When I was younger, I thought of all sorts of ways I could kill myself by mistake – to avoid Hell, see? I’d maybe take too many pills one time. Or, by mistake, cross in front of a busy street. See, God, I’d say, I haven’t ignored you, I’ve just died. It’s o.k., I didn’t plan it, so don’t send me to Hell? But the problem is that God understands your thoughts, so God could zap you down there.
So I left the Church. Why care about a God who will send me to Hell? My mom got defensive – ‘That’s not the Catholicism I taught you, you’re just easily scared.’

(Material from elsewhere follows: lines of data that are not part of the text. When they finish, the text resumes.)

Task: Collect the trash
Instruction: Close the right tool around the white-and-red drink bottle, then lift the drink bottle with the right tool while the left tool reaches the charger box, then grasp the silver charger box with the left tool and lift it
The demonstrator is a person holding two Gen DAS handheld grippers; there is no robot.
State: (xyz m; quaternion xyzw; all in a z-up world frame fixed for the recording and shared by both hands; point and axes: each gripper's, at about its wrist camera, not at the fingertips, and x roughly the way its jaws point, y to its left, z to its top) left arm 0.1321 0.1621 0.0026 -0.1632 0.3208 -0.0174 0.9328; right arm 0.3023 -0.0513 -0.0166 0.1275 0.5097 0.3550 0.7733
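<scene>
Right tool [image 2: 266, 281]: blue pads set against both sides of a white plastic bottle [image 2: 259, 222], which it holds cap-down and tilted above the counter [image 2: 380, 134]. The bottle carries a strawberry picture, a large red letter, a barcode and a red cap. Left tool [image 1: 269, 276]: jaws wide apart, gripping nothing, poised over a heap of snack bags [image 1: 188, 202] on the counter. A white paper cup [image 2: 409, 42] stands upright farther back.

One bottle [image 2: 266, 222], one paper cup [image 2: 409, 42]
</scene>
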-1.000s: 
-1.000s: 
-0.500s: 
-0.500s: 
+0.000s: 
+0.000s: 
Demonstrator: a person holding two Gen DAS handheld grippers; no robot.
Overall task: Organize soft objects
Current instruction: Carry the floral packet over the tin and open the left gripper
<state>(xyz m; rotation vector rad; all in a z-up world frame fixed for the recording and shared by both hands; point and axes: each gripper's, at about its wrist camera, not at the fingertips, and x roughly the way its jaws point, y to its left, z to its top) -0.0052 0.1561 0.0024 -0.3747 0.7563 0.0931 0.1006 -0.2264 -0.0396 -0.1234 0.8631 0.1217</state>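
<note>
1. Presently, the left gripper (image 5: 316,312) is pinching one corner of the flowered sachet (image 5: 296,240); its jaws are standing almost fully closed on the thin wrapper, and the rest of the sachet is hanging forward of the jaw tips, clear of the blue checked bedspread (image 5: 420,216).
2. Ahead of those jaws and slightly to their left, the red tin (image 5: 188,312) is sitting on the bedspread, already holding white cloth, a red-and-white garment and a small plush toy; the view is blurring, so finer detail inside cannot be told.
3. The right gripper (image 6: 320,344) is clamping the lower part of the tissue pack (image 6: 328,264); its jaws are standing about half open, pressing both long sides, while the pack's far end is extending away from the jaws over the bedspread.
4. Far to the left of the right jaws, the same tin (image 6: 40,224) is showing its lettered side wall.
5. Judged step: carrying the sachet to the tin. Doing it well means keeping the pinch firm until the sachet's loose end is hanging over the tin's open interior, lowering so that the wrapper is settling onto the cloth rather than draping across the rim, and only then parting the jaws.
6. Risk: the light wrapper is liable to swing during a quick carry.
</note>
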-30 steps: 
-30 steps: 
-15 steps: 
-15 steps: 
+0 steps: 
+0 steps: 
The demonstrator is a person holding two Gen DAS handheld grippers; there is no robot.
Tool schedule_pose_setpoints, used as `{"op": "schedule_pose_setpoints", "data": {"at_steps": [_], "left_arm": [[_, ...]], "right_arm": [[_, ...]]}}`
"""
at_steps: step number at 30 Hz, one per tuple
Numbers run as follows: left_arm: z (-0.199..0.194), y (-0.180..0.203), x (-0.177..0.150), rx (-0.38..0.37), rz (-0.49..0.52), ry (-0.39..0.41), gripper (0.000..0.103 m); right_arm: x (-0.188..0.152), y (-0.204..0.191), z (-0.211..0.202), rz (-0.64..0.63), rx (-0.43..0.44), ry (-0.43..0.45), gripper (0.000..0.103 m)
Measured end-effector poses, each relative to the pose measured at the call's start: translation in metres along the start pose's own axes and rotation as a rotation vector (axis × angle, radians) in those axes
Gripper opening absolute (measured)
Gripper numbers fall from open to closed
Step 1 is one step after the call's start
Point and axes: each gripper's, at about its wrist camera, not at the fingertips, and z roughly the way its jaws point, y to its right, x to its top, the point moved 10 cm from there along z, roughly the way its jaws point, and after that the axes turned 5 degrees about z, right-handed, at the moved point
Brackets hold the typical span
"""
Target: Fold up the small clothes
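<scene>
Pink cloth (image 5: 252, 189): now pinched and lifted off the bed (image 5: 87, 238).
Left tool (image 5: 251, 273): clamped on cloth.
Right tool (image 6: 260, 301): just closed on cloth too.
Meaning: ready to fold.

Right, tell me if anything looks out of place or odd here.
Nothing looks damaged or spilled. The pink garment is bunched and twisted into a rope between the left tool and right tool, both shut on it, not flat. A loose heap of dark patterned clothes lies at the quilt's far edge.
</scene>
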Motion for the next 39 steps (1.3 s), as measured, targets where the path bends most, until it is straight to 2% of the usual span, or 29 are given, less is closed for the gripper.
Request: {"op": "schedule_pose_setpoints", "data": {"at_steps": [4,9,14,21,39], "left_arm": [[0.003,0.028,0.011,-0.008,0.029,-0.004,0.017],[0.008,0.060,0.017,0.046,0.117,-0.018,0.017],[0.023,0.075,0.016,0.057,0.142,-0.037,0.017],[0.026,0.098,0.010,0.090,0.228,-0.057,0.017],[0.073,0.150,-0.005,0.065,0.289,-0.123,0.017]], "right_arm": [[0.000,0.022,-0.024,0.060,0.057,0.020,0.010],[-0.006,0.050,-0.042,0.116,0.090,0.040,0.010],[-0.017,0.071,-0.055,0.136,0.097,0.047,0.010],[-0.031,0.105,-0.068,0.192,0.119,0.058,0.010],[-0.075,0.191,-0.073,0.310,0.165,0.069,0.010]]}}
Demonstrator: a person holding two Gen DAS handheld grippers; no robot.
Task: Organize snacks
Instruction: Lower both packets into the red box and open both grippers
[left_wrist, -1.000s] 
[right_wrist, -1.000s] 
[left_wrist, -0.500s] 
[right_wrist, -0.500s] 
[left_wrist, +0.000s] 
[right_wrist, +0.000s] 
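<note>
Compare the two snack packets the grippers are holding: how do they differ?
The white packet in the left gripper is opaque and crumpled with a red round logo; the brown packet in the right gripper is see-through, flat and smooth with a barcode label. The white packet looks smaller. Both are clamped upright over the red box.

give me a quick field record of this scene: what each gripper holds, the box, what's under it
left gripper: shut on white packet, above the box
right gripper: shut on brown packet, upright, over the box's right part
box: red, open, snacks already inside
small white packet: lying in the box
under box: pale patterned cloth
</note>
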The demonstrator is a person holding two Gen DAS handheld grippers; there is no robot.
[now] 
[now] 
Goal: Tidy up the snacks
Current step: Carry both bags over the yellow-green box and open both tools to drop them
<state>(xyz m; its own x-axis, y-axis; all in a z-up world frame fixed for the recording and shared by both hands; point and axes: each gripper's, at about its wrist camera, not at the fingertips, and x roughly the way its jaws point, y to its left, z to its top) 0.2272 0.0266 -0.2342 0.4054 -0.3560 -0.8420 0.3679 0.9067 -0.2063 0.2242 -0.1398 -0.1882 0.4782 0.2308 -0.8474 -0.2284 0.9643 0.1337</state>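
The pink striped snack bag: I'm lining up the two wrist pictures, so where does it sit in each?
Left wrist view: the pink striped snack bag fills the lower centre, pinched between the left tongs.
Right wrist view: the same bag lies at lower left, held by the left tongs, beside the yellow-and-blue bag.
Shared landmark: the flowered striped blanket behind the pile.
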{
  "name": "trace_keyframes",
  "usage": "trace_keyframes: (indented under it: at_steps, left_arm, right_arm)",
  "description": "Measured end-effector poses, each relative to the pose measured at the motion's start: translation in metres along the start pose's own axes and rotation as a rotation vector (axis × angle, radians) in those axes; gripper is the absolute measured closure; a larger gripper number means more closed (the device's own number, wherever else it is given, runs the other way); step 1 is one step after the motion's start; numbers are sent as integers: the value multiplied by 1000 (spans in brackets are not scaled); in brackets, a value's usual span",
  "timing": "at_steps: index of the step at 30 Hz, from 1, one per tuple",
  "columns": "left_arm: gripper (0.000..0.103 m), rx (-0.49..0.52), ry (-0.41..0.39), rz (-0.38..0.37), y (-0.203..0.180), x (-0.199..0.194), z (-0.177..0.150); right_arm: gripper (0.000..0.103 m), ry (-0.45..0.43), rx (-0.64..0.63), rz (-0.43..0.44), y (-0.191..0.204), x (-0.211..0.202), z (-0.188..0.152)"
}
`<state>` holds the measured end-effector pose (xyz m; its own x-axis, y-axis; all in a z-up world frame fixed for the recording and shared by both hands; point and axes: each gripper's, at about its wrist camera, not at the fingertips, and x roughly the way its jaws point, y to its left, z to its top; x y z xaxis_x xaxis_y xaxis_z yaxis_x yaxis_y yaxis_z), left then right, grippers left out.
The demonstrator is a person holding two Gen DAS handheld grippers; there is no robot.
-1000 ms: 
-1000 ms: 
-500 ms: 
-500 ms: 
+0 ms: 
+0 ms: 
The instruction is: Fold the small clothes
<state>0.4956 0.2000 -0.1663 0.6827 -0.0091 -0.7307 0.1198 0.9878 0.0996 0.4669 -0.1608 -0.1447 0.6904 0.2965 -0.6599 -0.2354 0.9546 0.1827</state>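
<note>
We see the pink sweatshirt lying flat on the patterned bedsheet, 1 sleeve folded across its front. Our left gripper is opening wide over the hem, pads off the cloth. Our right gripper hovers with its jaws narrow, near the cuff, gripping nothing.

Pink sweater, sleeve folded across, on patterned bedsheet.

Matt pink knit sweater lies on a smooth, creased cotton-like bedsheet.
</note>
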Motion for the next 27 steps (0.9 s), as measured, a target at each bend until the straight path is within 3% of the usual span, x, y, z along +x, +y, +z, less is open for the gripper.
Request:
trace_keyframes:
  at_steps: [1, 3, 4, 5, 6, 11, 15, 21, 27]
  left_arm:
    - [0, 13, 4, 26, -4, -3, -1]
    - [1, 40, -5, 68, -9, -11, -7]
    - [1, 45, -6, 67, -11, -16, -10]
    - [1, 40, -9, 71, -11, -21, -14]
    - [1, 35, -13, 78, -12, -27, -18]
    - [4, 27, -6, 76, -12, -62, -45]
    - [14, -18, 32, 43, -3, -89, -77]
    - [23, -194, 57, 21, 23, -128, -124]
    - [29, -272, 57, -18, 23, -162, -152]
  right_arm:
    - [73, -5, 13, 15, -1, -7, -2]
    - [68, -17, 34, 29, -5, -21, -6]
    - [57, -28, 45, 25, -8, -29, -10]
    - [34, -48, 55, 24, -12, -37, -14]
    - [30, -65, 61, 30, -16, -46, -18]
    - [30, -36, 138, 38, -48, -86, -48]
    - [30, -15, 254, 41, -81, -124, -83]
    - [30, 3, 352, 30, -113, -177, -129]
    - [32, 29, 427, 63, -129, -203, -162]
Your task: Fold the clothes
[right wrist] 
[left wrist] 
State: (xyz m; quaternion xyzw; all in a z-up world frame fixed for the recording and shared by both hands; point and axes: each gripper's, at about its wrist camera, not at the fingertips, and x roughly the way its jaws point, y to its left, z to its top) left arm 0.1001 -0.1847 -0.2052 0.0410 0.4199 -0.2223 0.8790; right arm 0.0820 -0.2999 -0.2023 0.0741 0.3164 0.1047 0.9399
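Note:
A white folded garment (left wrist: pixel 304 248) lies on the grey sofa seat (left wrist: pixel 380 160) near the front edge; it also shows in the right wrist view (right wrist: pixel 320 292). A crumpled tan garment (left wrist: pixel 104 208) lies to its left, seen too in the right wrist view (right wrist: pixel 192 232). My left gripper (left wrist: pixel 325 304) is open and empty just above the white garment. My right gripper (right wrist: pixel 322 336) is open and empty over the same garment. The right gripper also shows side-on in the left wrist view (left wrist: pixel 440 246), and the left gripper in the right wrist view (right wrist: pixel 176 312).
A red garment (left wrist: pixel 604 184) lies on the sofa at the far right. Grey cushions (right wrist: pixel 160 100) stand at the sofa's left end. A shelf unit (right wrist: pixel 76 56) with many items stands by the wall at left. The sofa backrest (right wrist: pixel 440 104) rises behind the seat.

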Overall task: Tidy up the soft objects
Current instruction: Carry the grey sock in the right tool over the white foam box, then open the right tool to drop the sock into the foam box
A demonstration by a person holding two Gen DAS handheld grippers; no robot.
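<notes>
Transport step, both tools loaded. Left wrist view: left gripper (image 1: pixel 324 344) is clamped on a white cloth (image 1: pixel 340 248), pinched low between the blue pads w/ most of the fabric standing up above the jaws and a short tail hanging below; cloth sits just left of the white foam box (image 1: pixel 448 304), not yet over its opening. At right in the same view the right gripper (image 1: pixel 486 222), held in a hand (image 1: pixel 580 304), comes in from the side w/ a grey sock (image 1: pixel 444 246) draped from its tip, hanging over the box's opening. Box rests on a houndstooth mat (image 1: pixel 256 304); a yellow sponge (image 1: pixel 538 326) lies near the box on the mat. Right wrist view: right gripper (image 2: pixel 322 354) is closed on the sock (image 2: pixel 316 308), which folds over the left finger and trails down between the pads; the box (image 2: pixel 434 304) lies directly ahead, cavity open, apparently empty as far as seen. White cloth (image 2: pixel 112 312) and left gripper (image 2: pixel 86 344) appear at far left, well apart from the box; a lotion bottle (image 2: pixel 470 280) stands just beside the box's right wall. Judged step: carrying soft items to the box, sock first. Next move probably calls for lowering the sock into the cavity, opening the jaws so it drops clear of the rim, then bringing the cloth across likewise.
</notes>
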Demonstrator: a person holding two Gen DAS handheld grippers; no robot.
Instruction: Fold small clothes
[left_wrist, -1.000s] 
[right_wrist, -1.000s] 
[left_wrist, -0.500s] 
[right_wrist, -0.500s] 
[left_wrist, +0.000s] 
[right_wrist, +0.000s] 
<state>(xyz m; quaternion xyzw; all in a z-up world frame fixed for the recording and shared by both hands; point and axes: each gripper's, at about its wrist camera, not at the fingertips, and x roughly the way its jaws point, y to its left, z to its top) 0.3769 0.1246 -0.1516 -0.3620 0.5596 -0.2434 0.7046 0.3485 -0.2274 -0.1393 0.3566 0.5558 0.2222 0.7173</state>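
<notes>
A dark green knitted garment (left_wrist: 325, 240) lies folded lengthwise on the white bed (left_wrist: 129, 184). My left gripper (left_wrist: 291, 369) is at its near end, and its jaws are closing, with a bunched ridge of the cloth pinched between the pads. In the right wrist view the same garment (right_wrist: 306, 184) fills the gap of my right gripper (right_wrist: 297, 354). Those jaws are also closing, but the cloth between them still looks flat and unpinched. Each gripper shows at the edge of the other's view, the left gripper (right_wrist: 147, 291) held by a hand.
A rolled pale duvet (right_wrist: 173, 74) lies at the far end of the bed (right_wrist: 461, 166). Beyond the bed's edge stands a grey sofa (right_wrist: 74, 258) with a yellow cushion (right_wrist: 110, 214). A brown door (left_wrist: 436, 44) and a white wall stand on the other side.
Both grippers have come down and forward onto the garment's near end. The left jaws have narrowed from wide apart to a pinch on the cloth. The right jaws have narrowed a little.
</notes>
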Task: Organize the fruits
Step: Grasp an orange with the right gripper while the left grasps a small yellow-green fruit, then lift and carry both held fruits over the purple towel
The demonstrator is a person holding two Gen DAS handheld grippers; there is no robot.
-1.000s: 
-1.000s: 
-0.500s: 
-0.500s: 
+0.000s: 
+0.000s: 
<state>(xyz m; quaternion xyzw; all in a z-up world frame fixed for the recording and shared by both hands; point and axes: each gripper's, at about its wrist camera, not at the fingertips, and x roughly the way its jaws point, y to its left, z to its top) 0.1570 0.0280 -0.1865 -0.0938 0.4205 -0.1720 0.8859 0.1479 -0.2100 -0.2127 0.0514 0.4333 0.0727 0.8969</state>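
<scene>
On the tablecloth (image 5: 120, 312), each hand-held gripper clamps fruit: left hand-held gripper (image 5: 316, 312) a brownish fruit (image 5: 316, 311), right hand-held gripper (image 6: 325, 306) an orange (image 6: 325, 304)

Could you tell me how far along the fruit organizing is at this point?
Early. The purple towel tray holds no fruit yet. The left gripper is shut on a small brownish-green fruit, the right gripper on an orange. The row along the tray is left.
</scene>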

I used to have all of these dreams about going to Hell. There’d be fire and pitchforks, and torture racks, and chains. And lots and lots of devils and dogs. I thought if I left the church, the dreams would go away. But they didn’t. I would intellectualize that God was a terrible Father and I was Separate from that now and I’d go to a better place when I died. But the fact that I was obsessing about it meant that I still hung on to ideas about Hell. It was only through coming back to Catholicism, at my own pace – not being pushed, but a slow reckoning, that I was able to feel in my heart, that I wasn’t condemned. That God was a loving God. What happened was a shift in dreams as I came back to Catholicism. A shift in dreams so powerful that I knew God had a considerable share in them.
It was the End Times and I had a few days before the world would blow up and I would go to Hell. I had some obligation to a certain boy and I had to be chained to a rock to wait for him. Then the boy would lead me to Hell. Anyhow, I wrote a long letter from the rock to a friend about how I didn’t want it to be the End Times and I didn’t want to meet this boy and go to Hell. It was a long, handwritten letter and I used an owl to get it to her and she wrote back instantaneously, delivering her letter by owl. She explained that she was sending a giraffe to undo the chain and that we would both go to Heaven. So will our families, God said so, for God is compassionate and anyone who thinks otherwise is a worrywart. So this giraffe came and undid the chain and I rode on the giraffe to meet my family.
I never had an End Times dream again. While I still think Hell has its uses (I joked to a friend that I am “beginning to warm up to idea of Hell again”), I know that I am not going to go there. And that was something I could only understand by coming back.